SPEC CPU2000. Part 14. Intel's C, C++, and Fortran Compilers Version 8.0 in SPEC CPU2000 Tests for Intel CPUs

Early in 2003 we started to use Intel's SPEC CPU2000 compilers version 7.0 for our tests, and then gradually passed to 7.1. It was not until the end of last year that Intel came up with a new (8.0) version of its compilers. One of the reasons for our rapid transition to 8.0 was the announcement of CPUs on a new Prescott core early in 2004. Apart from having significant architectural modifications, the new cores are also supplied with new SSE3 insructions.

This article will give an account of performance changes caused by using a new compiler version with Intel CPUs, including those on Northwood, Banias, and Prescott cores.

The following comiler versions are used in the tests:

Intel(R) C++ Compiler for 32-bit applications, Version 8.0 Build 20040125Z Package ID: W_CC_PC_8.0.041_PE044.1
Intel(R) Fortran Compiler for 32-bit applications, Version 8.0 Build 20040125Z Package ID: w_fc_pc_8.0.040

Besides, we continued our universalism way and went as far as using completely identical switches for all the compilers. They look like this now:

PASS1_CFLAGS=   -QxN -Qipo -O3 -Qprof_gen
PASS2_CFLAGS=   -QxN -Qipo -O3 -Qprof_use

Formally, a simpler variant can also be used:

PASS1_CFLAGS=   -Qprof_gen
PASS2_CFLAGS=   -QxN -Qipo -O3 -Qprof_use

considering that -Qipo doesn't work with -Qprof_gen and using -QxN and -O3 at the first pass may only slow down the code generation and won't increase performance of the compiled file. Especially as the comparison of the two variants showed no performance difference between them. However, the first variant is used by other companies for publishing results on www.spec.org and it's not necessary to look for one's own way here. But still, they should have checked if the combination is suitable :).

In respect of optimisation for various architectures, this version has new variants and it is suggested that the -Qx{W, N, B, P} switch be used for modern CPUs. Evidently, it contains the first letters of the core names. Noteworthy, the first three variants are operable on the whole modern line of Intel Pentium CPUs, which makes it all the more interesting to see if there's any difference in performance.

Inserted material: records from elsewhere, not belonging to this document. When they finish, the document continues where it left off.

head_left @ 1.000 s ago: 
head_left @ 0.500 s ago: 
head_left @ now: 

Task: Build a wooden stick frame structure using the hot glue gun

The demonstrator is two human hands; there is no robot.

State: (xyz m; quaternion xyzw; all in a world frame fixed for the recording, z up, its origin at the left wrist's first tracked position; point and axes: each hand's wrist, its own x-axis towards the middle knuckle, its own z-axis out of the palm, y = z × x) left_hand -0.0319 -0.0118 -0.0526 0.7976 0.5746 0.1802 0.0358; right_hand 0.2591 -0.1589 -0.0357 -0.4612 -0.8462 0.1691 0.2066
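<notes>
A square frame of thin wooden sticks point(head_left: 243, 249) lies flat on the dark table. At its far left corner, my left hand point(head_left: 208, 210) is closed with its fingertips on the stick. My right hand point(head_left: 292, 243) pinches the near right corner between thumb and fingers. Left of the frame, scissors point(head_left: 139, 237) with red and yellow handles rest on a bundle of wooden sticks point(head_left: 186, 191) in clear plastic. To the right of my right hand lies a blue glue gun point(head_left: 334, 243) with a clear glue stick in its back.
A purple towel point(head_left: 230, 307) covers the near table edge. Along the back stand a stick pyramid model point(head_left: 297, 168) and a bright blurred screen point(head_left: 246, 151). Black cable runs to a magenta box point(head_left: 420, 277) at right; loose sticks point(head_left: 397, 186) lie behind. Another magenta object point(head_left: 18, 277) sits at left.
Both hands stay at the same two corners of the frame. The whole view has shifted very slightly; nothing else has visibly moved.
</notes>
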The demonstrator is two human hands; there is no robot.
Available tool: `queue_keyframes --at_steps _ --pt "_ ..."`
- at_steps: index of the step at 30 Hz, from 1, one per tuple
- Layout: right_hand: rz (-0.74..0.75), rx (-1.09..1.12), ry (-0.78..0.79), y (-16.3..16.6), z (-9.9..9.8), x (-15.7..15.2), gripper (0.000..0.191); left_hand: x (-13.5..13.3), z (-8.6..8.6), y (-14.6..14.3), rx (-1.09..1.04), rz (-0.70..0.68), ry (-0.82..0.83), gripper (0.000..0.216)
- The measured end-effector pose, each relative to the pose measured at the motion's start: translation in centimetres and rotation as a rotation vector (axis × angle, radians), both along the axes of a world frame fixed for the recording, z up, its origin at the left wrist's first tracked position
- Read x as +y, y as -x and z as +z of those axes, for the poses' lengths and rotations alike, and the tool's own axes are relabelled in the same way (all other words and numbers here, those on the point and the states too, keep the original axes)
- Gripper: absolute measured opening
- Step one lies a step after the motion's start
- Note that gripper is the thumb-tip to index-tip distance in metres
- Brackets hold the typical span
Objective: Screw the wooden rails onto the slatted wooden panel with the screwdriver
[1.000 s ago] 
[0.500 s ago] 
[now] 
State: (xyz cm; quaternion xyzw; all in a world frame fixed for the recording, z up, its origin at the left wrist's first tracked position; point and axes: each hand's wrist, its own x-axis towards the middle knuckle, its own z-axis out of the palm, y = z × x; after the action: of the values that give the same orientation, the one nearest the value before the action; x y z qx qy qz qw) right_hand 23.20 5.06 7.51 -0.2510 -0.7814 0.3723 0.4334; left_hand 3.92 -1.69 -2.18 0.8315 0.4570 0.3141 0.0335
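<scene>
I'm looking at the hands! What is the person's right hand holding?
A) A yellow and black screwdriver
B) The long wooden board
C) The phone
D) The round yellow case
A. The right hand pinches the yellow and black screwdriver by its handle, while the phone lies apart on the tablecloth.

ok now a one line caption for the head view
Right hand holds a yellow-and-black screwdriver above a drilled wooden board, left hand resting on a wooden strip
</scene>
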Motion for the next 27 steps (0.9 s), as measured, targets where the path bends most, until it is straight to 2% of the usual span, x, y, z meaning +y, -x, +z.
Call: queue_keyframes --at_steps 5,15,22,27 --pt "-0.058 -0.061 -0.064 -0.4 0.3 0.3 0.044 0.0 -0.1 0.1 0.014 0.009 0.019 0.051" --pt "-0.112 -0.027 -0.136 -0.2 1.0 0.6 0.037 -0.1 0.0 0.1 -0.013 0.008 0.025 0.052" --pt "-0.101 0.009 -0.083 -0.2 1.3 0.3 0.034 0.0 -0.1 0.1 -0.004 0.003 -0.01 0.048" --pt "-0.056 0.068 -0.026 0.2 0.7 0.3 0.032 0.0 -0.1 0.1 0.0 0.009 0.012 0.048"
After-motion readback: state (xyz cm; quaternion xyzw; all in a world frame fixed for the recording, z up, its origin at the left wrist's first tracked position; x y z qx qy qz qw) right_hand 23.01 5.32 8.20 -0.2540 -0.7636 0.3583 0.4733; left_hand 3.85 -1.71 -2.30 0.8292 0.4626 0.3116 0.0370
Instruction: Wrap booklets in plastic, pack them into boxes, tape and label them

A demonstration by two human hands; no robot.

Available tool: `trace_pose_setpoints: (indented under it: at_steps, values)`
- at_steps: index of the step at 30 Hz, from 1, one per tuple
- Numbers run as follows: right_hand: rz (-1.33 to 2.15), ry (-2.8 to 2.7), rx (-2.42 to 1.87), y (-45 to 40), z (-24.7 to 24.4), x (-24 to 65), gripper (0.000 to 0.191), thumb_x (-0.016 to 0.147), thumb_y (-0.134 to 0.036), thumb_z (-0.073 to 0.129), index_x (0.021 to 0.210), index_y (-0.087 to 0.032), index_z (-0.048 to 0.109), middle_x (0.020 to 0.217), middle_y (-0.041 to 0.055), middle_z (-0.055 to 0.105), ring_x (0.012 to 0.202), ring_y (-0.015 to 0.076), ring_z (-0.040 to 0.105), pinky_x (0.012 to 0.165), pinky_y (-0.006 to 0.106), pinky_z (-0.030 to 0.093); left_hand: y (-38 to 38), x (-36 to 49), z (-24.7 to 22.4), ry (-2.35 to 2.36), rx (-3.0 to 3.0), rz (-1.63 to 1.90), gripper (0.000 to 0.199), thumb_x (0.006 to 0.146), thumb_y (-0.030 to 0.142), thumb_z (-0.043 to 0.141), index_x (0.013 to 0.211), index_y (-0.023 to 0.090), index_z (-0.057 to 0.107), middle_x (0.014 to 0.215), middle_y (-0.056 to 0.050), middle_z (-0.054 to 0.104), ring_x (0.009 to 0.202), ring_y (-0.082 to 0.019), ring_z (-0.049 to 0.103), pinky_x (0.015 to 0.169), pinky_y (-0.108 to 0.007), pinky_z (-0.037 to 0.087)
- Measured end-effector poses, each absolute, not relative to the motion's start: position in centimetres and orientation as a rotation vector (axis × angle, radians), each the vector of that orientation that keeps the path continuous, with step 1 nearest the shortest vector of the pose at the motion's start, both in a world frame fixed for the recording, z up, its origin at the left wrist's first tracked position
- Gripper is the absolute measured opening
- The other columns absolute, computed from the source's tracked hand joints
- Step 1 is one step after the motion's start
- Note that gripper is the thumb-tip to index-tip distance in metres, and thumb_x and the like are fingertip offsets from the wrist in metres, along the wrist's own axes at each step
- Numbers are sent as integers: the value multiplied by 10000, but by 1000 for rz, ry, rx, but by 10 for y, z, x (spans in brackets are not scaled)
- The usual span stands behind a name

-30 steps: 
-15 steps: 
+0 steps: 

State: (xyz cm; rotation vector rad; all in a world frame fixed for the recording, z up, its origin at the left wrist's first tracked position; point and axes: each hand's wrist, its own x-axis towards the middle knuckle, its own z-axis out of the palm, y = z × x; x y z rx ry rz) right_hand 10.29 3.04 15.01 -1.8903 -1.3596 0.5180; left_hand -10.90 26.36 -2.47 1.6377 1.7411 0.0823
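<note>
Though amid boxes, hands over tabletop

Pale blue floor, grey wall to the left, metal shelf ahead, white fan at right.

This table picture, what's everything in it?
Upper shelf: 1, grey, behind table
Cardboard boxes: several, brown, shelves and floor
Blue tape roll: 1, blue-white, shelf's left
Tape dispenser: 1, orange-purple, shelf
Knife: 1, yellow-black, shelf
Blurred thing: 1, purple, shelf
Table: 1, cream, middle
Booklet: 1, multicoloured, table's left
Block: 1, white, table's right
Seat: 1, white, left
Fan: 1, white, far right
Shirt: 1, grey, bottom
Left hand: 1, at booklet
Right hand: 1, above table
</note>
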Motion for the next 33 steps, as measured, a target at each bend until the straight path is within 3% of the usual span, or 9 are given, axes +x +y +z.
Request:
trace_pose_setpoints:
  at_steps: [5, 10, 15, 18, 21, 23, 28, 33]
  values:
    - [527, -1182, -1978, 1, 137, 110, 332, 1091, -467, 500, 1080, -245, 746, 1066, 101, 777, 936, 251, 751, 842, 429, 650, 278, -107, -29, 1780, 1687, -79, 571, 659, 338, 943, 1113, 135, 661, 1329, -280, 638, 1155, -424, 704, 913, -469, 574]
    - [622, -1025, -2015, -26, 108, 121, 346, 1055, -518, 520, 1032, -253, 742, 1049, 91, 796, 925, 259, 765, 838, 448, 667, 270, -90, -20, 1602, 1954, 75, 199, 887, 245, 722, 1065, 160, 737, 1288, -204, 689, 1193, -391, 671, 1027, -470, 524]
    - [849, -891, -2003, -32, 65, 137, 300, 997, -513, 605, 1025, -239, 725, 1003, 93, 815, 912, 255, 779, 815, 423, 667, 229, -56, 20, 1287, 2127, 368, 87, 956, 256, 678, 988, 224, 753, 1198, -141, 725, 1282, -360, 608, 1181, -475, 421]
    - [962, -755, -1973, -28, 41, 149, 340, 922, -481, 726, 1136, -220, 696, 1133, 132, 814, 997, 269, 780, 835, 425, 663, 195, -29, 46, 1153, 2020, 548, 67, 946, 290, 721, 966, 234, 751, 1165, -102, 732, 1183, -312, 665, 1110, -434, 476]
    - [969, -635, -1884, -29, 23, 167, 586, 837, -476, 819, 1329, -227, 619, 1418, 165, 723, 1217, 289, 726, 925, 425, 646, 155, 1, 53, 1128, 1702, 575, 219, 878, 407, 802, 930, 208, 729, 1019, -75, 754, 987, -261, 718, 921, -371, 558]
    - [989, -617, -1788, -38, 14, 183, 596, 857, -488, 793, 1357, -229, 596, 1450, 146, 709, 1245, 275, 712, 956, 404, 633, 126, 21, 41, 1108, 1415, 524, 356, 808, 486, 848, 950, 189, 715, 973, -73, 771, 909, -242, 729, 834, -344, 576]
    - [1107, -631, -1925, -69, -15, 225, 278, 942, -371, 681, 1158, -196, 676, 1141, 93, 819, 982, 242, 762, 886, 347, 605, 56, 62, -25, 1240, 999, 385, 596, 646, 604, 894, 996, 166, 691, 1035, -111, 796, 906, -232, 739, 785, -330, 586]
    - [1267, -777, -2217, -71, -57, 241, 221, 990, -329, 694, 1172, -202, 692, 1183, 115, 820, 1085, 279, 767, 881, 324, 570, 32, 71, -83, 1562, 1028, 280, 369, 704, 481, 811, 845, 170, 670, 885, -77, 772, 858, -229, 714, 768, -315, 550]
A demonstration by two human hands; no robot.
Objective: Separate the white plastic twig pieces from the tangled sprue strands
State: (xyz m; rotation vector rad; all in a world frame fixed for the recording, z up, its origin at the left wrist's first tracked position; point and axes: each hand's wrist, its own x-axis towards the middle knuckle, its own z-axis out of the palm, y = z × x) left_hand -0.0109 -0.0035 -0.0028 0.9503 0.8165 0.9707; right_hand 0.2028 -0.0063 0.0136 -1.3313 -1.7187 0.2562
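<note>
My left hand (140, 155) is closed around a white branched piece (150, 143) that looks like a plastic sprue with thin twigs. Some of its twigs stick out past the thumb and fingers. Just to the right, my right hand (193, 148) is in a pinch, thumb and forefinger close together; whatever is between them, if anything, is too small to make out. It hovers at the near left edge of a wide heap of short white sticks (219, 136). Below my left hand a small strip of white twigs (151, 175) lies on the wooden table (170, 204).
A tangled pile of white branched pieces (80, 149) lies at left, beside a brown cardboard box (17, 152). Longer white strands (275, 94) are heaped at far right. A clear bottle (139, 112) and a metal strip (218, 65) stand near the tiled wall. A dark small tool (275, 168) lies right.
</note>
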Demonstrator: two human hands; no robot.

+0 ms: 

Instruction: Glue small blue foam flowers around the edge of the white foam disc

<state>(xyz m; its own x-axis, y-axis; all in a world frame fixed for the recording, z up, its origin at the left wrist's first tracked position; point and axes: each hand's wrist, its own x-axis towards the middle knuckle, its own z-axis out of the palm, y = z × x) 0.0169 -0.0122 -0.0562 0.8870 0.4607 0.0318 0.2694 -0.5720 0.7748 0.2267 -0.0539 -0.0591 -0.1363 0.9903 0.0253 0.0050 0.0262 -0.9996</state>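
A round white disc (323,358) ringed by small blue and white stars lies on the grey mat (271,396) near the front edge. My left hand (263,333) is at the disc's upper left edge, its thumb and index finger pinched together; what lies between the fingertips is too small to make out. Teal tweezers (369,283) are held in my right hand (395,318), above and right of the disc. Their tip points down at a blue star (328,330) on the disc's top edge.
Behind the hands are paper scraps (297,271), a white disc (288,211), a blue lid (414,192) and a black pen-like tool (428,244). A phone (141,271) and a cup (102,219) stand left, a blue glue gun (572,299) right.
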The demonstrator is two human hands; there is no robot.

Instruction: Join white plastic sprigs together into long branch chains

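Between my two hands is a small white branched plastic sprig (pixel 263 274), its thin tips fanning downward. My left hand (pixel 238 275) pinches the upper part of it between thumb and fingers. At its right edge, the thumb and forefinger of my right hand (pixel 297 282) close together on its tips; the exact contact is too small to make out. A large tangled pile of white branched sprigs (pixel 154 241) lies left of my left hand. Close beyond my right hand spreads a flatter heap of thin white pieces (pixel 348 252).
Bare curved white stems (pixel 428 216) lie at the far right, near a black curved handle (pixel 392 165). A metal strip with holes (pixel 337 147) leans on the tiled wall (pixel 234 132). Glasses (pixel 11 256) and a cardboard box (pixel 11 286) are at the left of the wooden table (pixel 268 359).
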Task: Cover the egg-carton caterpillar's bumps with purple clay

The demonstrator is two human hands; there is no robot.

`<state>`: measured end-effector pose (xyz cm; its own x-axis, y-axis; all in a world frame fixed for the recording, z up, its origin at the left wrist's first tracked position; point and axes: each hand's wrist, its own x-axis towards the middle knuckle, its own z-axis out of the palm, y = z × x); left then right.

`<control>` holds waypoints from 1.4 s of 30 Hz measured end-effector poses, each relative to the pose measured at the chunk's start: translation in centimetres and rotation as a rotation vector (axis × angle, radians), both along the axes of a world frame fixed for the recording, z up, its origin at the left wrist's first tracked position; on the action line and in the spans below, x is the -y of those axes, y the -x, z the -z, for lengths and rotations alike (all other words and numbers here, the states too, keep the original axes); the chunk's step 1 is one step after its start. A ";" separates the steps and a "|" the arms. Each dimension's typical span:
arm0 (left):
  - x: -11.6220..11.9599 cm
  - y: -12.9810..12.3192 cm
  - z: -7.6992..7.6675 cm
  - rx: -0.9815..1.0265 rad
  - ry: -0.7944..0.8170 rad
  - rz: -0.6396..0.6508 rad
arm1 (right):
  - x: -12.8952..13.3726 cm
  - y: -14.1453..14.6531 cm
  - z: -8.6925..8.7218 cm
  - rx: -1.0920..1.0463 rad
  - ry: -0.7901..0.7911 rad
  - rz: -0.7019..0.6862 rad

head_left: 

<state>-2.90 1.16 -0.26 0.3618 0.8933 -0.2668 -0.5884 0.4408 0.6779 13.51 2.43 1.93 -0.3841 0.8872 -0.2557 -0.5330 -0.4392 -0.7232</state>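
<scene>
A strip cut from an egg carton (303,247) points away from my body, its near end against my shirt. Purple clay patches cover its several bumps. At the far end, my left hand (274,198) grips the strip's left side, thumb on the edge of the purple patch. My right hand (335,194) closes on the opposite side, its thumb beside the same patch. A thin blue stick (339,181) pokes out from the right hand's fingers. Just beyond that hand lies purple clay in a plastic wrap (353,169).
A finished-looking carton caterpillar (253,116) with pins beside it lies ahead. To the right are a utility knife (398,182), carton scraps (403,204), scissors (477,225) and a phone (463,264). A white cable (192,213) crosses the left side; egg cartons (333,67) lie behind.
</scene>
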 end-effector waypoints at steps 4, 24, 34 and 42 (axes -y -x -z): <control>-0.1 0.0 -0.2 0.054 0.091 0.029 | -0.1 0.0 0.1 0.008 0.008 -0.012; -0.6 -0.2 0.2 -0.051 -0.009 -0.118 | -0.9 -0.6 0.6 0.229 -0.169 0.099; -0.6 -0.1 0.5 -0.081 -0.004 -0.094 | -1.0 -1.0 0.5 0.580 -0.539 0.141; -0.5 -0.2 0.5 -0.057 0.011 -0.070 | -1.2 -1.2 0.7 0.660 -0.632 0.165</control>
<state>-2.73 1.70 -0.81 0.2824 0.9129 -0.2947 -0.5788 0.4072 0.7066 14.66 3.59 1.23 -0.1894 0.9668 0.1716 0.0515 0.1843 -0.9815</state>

We will start with the test results of the new compiler and then proceed to the peculiarities of new optimisation variants.

Intel Pentium 4 2.4

On this CPU we'll try to compare performance of the new compiler's code with the previous version and also with different optimisation variants.

The system we have chosen for testing is not the fastest one, but is quite up to the mark. It is a SiS 645DX chipset with a DDR333 memory.

As usual, we will start with integer arithmetics.

In all the subtests except 197.parser the new compiler shows results several percent better than its predecessor (for the variant with the -QxW switch and not mentioning 252.eon where the increase was more than 35 percent probably due to switch change). The integral reading increased by more than 5 percent. But the picture gets more complicated if we compare different 8.0 optimisations. There are only two subtests that have a visible difference in performance: 176.gcc fell by 7 percent using -QxN and 181.mcf rose by 16 percent. The integral estimate only increased by 0.72 percent. So, it can be said that in general, the CPU in question gets virtually nothing from using the new optimisation. Taking into account that 181.mcf has manifested itself earlier as being "hungry for memory speed", maybe a new optimisation will use the peculiarities of cache organisation and memory access.

As for the Banias optimisation variant, it works perfectly on a standard Pentium 4 and proves to be more effective in some subtests than the original -QxN: 176.gcc +6.27%, 181.mcf +4.69%, and 197.parser +6.22%.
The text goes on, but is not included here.